The supply chain log jam continues, with procurement specialists facing one of the most challenging macroeconomic environments in years. Historically, OEMs sourcing thermal management solutions faced lead times between 12 to 18-weeks for fans and as little as four to six-weeks for solutions like thermal interface materials (TIM). Today, lead times for fans, TIMs and heat sinks have more than doubled, tripled or even quadrupled in some cases. While fans usually have relatively longer lead times, the 300 per cent increase has made things particularly challenging.
Long lead times are causing purchasing departments to scramble for equivalents or ‘crosses’. Buyers often ask distributors to match the original product’s exact specifications. However, these exercises often fail because the search criteria are too narrow. Understanding which specifications are necessary and which are flexible can make a huge difference. Here are some tips.
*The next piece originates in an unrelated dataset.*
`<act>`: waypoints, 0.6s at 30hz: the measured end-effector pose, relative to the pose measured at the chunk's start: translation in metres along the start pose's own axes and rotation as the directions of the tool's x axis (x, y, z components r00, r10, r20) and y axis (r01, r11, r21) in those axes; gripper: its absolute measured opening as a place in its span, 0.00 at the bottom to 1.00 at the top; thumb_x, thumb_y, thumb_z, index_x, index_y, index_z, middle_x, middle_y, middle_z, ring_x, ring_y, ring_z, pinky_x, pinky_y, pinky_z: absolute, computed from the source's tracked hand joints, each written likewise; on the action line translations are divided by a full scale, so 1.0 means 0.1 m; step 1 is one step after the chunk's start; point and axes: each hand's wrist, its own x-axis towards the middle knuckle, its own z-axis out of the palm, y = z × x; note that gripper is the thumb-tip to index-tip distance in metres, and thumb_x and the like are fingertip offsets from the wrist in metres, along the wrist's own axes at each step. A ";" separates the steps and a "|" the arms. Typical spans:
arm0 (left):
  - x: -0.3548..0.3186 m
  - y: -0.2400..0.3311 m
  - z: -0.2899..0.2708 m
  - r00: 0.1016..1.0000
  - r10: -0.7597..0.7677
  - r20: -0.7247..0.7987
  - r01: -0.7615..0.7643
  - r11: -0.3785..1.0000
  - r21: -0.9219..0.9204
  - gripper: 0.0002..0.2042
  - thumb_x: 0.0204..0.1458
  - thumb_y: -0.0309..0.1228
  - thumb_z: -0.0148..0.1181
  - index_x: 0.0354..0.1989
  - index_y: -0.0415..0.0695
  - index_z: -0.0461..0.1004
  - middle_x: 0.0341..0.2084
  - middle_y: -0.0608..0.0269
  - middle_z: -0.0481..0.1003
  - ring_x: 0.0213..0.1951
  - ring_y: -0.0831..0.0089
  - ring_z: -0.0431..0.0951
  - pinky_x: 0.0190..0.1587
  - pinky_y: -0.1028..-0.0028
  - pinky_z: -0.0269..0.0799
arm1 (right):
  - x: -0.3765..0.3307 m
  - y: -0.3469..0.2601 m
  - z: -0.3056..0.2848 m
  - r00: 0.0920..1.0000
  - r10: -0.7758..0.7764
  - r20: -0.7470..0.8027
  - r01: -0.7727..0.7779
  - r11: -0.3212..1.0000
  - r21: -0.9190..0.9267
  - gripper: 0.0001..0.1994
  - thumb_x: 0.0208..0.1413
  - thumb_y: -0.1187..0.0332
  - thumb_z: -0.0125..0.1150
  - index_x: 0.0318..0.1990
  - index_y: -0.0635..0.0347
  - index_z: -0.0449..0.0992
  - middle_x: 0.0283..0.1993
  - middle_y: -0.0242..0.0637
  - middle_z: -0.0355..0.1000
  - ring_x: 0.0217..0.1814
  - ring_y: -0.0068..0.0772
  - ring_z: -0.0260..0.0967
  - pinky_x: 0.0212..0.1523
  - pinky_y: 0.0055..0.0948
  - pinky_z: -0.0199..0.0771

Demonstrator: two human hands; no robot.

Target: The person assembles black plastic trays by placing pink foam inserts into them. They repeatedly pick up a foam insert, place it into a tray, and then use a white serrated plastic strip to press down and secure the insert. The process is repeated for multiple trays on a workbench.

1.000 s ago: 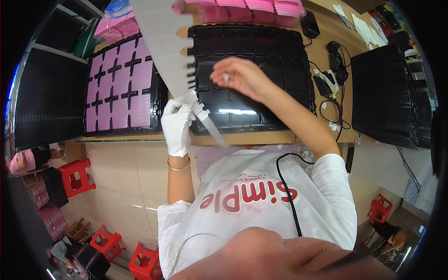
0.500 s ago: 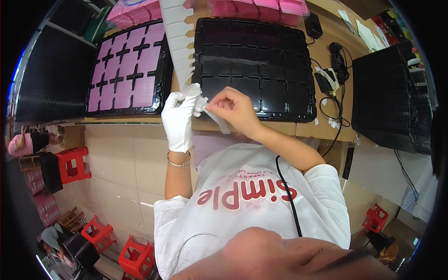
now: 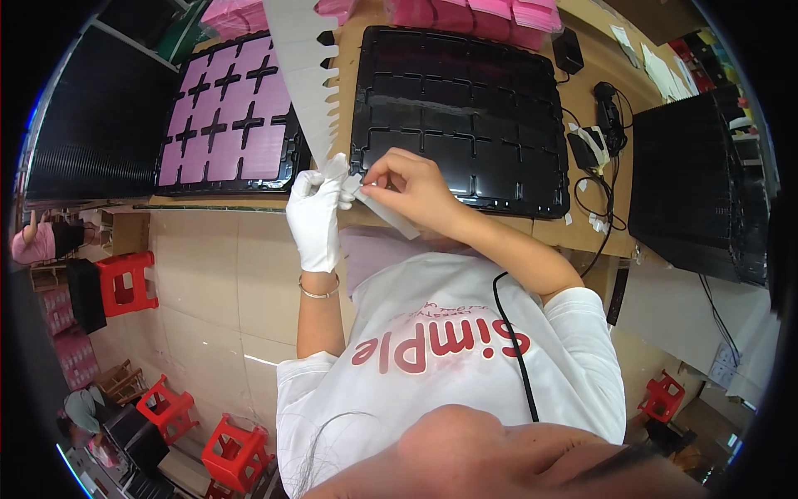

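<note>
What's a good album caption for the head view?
A gloved left hand holds a notched white strip while the bare right hand pinches lower down.

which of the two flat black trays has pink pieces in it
The black plastic tray on the left: flat pinkish rectangular pieces fill it, while the glossy black plastic tray to its right shows none.

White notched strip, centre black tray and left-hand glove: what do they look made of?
White notched strip: paper or thin plastic film, fairly matte; its thin, pale look leaves both open.
Centre black tray: likely moulded plastic, glossy, given its reflections and raised ribs.
Left-hand glove: seemingly thin fabric, matte, with soft creases.
</note>
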 end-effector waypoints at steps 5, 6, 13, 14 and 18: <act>0.00 0.06 0.07 0.995 0.097 -0.008 -0.096 0.993 0.066 0.08 0.54 0.31 0.65 0.37 0.39 0.76 0.28 0.68 0.77 0.25 0.86 0.71 0.27 0.85 0.63 | -0.11 0.04 0.08 0.991 -0.116 -0.068 0.120 0.991 0.062 0.03 0.50 0.76 0.65 0.31 0.62 0.77 0.31 0.32 0.68 0.29 0.20 0.65 0.26 0.21 0.63; -0.01 0.12 0.06 0.994 0.112 0.014 -0.112 0.992 0.062 0.07 0.54 0.29 0.64 0.37 0.39 0.76 0.27 0.69 0.76 0.25 0.87 0.70 0.27 0.85 0.63 | -0.12 0.05 0.08 0.989 -0.128 -0.074 0.134 0.988 0.082 0.03 0.49 0.75 0.65 0.31 0.62 0.77 0.30 0.32 0.68 0.28 0.21 0.65 0.26 0.22 0.63; -0.07 0.30 -0.02 0.989 0.129 0.079 -0.143 0.964 0.225 0.08 0.51 0.29 0.67 0.28 0.39 0.75 0.22 0.74 0.72 0.21 0.90 0.66 0.23 0.86 0.60 | -0.35 -0.12 -0.01 0.997 -0.031 -0.077 0.038 0.995 0.089 0.05 0.48 0.76 0.67 0.32 0.63 0.78 0.32 0.31 0.70 0.27 0.17 0.63 0.25 0.19 0.59; -0.14 0.24 -0.02 0.995 0.084 0.052 -0.095 0.965 0.243 0.09 0.52 0.30 0.67 0.27 0.40 0.75 0.21 0.74 0.72 0.20 0.90 0.66 0.22 0.86 0.60 | -0.42 -0.09 0.01 0.997 -0.041 -0.070 0.046 0.996 0.070 0.05 0.48 0.76 0.67 0.32 0.62 0.78 0.32 0.31 0.70 0.27 0.17 0.62 0.25 0.19 0.60; -0.47 -0.21 -0.18 0.995 -0.097 0.012 0.092 0.975 0.203 0.13 0.52 0.33 0.67 0.22 0.44 0.71 0.17 0.74 0.71 0.19 0.90 0.67 0.20 0.85 0.60 | -0.82 0.08 0.15 1.000 -0.025 0.006 0.025 0.999 0.024 0.04 0.48 0.75 0.67 0.31 0.61 0.78 0.31 0.30 0.70 0.28 0.22 0.65 0.27 0.23 0.63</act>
For fans, size and voltage are hard requirements. For new designs, common sizes and voltages will create a deeper pool of options. For example, 40 and 80mm square fans with 12 or 24V operating voltage are more readily available since they’re commonly used for 1U and 2U server racks.
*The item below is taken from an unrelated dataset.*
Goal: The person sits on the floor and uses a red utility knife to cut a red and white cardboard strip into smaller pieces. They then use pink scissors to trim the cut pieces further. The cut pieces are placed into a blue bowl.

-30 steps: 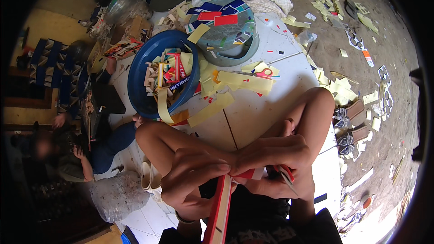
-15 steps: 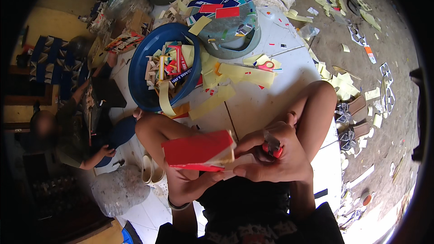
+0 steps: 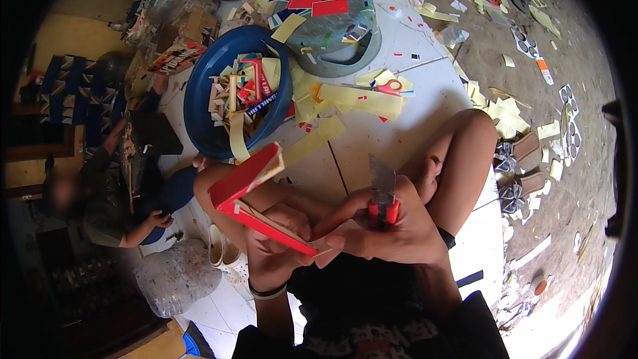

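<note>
My left hand (image 3: 276, 256) is closed around a red-covered, V-shaped piece (image 3: 232, 185) with pale, bare inner faces, held above my lap. One arm of the V points up and away; the other slopes toward my right hand. In my right hand (image 3: 415, 229) a utility knife (image 3: 383, 211) with a red-and-black handle sits between the fingers, its blade upward. The thumb and forefinger of that hand also reach the lower end of the red piece, where a small pale flap (image 3: 330, 252) shows. Whether the flap is attached to the piece, I cannot tell.
Ahead stands a blue basin (image 3: 193, 103) full of cut pieces, beside an upturned grey-green tub (image 3: 325, 30) with strips on it. Red-handled scissors (image 3: 392, 86) lie on yellow paper. Another person (image 3: 100, 206) sits at the left. Sandals (image 3: 522, 189) and scraps lie at the right.
The red piece has turned in my left hand, so its V shape and inner side now show. The knife in my right hand has tilted, with its blade now pointing upward.
</note>
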The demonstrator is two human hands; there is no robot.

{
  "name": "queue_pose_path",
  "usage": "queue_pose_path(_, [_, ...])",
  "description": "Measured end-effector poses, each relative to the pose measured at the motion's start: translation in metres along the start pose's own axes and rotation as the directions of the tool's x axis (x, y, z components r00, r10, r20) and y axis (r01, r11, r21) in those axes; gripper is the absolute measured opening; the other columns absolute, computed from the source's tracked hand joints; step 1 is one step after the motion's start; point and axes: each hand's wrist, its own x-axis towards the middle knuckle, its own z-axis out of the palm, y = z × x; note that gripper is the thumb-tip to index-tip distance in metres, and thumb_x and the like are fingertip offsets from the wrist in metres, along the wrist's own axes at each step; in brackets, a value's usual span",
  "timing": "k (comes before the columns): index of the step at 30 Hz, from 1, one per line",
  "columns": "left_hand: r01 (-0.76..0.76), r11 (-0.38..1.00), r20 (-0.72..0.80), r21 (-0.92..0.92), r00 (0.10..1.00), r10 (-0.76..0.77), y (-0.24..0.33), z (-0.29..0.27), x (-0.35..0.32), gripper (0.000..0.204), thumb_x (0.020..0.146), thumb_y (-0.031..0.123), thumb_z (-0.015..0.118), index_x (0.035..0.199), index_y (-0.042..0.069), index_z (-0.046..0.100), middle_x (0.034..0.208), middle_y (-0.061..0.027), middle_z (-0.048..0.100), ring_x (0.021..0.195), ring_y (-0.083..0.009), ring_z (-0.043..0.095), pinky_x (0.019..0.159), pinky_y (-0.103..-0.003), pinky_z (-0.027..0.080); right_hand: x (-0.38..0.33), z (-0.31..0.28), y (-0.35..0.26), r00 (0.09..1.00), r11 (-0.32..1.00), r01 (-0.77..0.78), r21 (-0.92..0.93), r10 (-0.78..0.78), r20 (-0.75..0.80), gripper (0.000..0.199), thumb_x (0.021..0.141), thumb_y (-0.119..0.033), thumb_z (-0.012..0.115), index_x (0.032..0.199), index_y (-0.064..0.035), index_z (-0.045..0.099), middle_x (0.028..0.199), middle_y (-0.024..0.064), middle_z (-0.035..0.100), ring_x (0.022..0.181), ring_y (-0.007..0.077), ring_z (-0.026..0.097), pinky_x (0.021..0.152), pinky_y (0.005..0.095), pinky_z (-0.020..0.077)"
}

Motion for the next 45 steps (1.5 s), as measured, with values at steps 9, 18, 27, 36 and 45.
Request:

Airflow is the most important variable for cooling but the maximum airflow (usually listed in CFM) is not the same as the system’s operating airflow.
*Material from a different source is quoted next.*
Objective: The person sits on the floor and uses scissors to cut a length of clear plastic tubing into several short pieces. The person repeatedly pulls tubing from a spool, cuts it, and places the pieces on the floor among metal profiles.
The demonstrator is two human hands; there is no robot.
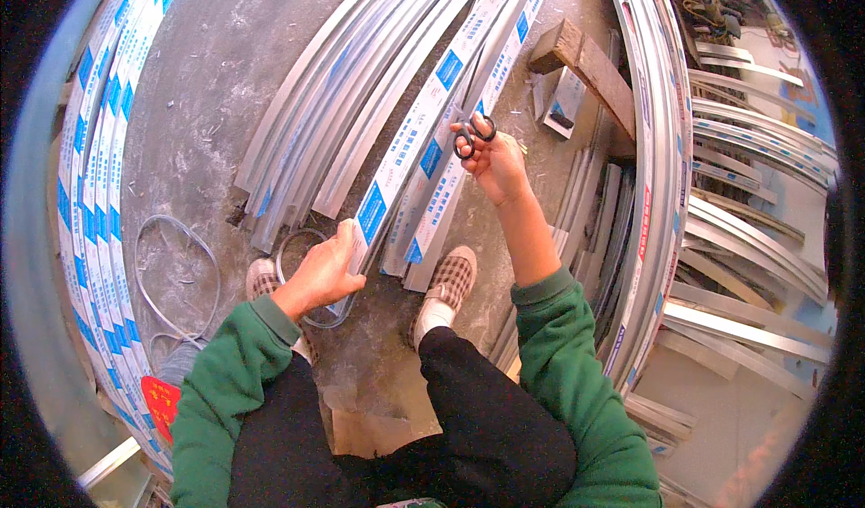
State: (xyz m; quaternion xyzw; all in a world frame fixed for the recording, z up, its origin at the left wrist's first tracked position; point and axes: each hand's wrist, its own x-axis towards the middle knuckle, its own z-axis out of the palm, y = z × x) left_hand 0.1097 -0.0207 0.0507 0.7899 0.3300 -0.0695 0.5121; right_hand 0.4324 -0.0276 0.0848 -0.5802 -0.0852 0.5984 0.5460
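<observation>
Far left, a stack of film-wrapped metal profiles [95, 193] with blue labels curves along the edge of the floor, and a loop of pale strapping [180, 274] lies on the concrete [216, 85] just beside it. Now your left hand [320, 269]: it's closed around the near end of a long wrapped profile [405, 148], thumb on top, the piece running up and away from you over the loose bundle of bare aluminium strips [306, 130]. Your checked slippers [448, 283] stand either side of that end. Moving right, your right hand [496, 161] is up over the same profile, fingers through the loops of black-handled scissors [473, 136], gripping them; I can't tell whether the blades are apart. Beyond that, a wooden block [586, 67] lies across the pile, and further right more profiles [667, 175] sweep down beside your sleeve.
</observation>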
The number of wires on a fan can be relatively flexible. For example, a four-wire fan can be used in a two-wire design by cutting off the other wires during installation.
Thermal interface material format (dispensable or tape/pads) is usually a hard requirement. Other features such as thermal conductivity, gap pad softness or minimum bond lines are a little more flexible. Engineers can help broaden the search by providing an acceptable, rather than a particular, number. For example, when replacing a 5W/m-K gap pad, an engineer may allow pads as low as 3W/m-K. This is especially true in low power applications where decreased conductivity will lead to a small increase in temperature.
Lastly, regarding silicone based thermal interface materials, swapping to a non-silicone based TIM may be an option.
Another important consideration is air v sea shipment. Prior to recent supply chain disruptions, it was common for companies to authorize air shipments. With air shipment costs increasing three-fold or more (especially on heavier items such as fans) there is understandable reluctance to incur extra costs. However, air may be the right choice, given long lead times.
Working directly with a product specialist provides a better handle on lead times, end-of-life warnings, impact of customization and pricing. A proactive specialist distributor will consider all available options. Volume price breaks and stocking agreements are essential when considering price, availability and, most important in this environment, commitment.